NXCALS database performs a continuous logging of BLM signals (with various running sums). Thus, NXCALS can be queried any time.
start_time_date = '2015-11-23 07:28:53+01:00'
t_start, t_end = Time.get_query_period_in_unix_time(start_time_date=start_time_date, duration_date=[(1, 's'), (2, 's')])
2. LHC Context¶
In this part we query LHC context information in order to support BLM analysis. To this end, we employ context_query provided by pyeDSL.
- The context_query() works only in a general-purpose query mode with metadata provided by with_query_parameters() method. Considering the general-purpose mode, the user has to provide system, className, and source.
For the source field one can use a wildcard ('*'). However, the query takes more time as compared to a one where the BLM source is specified. The list of available BLM source can be queried from PM as showed in the following.
with Timer():
QueryBuilder().with_pm() \
.with_duration(t_start=t_start, duration=[(2, 's')]) \
.with_query_parameters(system='BLM', className='BLMLHC', source='*') \
.context_query(contexts=["pmFillNum"]).df
with Timer():
QueryBuilder().with_pm() \
.with_duration(t_start=t_start, duration=[(2, 's')]) \
.with_query_parameters(system='BLM', className='BLMLHC', source='HC.BLM.SR6.C') \
.context_query(contexts=["pmFillNum"]).df
Therefore, for the remaining context queries we always provide the source.
QueryBuilder().with_pm() \
.with_duration(t_start=t_start, duration=[(2, 's')]) \
.with_query_parameters(system='LHC', className='CISX', source='CISX.CCR.LHC.A') \
.context_query(contexts=["OVERALL_ENERGY", "OVERALL_INTENSITY_1", "OVERALL_INTENSITY_2"]).df
QueryBuilder().with_pm() \
.with_duration(t_start=t_start, duration=[(2, 's')]) \
.with_query_parameters(system='LHC', className='CISX', source='CISX.CCR.LHC.GA') \
.context_query(contexts=["BEAM_MODE"]).df
QueryBuilder().with_pm() \
.with_duration(t_start=t_start, duration=[(5, 's')]) \
.with_query_parameters(system='LBDS', className='BSRA', source='LHC.BSRA.US45.B1') \
.context_query(contexts=['aGXpocTotalIntensity', 'aGXpocTotalMaxIntensity']).df
QueryBuilder().with_pm() \
.with_duration(t_start=t_start, duration=[(5, 's')]) \
.with_query_parameters(system='LBDS', className='BSRA', source='LHC.BSRA.US45.B2') \
.context_query(contexts=['aGXpocTotalIntensity', 'aGXpocTotalMaxIntensity']).df
We also developed a method for getting the LHC context shown above with a single method.

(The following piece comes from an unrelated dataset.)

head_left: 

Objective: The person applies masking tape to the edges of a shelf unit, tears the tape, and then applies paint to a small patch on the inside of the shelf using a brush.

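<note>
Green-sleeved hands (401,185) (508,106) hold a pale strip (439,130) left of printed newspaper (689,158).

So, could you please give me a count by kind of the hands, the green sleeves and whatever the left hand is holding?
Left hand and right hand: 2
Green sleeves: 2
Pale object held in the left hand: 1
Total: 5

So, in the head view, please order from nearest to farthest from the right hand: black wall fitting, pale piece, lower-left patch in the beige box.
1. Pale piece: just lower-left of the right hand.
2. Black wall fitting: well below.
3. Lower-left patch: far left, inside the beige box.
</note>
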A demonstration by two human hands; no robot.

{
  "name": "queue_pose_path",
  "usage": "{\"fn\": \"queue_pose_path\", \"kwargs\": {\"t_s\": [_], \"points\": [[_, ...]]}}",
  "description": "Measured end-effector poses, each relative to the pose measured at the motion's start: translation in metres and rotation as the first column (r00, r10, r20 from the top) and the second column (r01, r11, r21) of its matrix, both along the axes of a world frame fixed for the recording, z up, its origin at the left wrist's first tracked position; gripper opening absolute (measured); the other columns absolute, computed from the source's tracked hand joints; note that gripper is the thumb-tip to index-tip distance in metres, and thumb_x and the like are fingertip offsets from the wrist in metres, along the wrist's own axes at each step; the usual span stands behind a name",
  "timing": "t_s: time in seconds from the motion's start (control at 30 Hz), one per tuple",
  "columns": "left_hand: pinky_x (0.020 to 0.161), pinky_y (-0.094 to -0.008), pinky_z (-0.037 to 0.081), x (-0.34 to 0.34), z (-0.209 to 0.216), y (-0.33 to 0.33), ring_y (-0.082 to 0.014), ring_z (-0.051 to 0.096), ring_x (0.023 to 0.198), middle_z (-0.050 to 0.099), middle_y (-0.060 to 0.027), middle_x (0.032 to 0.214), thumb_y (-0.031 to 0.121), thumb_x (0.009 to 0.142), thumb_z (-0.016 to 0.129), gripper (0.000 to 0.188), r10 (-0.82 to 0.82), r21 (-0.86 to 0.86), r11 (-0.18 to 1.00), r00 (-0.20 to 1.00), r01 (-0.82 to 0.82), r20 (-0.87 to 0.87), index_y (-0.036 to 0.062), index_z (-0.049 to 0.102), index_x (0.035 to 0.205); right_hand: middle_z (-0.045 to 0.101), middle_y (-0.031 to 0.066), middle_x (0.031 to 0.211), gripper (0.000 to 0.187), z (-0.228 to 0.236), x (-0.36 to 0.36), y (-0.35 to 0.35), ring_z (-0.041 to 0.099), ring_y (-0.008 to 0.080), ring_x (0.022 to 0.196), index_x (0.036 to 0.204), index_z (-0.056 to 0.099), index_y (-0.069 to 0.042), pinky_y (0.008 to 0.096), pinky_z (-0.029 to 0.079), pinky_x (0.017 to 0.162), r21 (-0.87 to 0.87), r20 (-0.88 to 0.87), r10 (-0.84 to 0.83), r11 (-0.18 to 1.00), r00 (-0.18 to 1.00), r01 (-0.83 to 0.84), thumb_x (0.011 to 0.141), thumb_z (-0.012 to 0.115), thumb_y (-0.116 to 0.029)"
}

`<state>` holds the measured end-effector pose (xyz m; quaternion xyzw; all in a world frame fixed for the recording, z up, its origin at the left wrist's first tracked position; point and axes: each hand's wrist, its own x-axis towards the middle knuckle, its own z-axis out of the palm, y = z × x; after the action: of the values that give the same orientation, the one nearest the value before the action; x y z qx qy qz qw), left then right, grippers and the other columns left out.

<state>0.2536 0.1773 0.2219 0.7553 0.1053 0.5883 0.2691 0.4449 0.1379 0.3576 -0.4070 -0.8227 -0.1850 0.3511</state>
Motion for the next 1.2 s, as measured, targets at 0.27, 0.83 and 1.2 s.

lhc_context_df = BlmAnalysis.get_lhc_context(start_time_date)
lhc_context_df
source_timestamp_df = QueryBuilder().with_pm() \
.with_duration(t_start=start_time_date, duration=[(1, 's'), (2, 's')]) \
.with_query_parameters(system='BLM', className='BLMLHC', source='*') \
.event_query().df
source_timestamp_df
3.1.1. List of Beam Loss Monitors¶
Then, we choose one BLM cluster (HC.BLM.SR6.C) and check the names of actual BLMs it contains. For the sake of completeness, the timestamp (although the same) is also provided.
blm_names_df = QueryBuilder().with_pm() \
.with_duration(t_start=t_start, duration=[(2, 's')]) \
.with_query_parameters(system='BLM', className='BLMLHC', source='HC.BLM.SR6.C') \
.context_query(contexts=["blmNames"]).df
blm_names_df
The list of available variables for a PM event is accessed through a low-level lhcsmapi call.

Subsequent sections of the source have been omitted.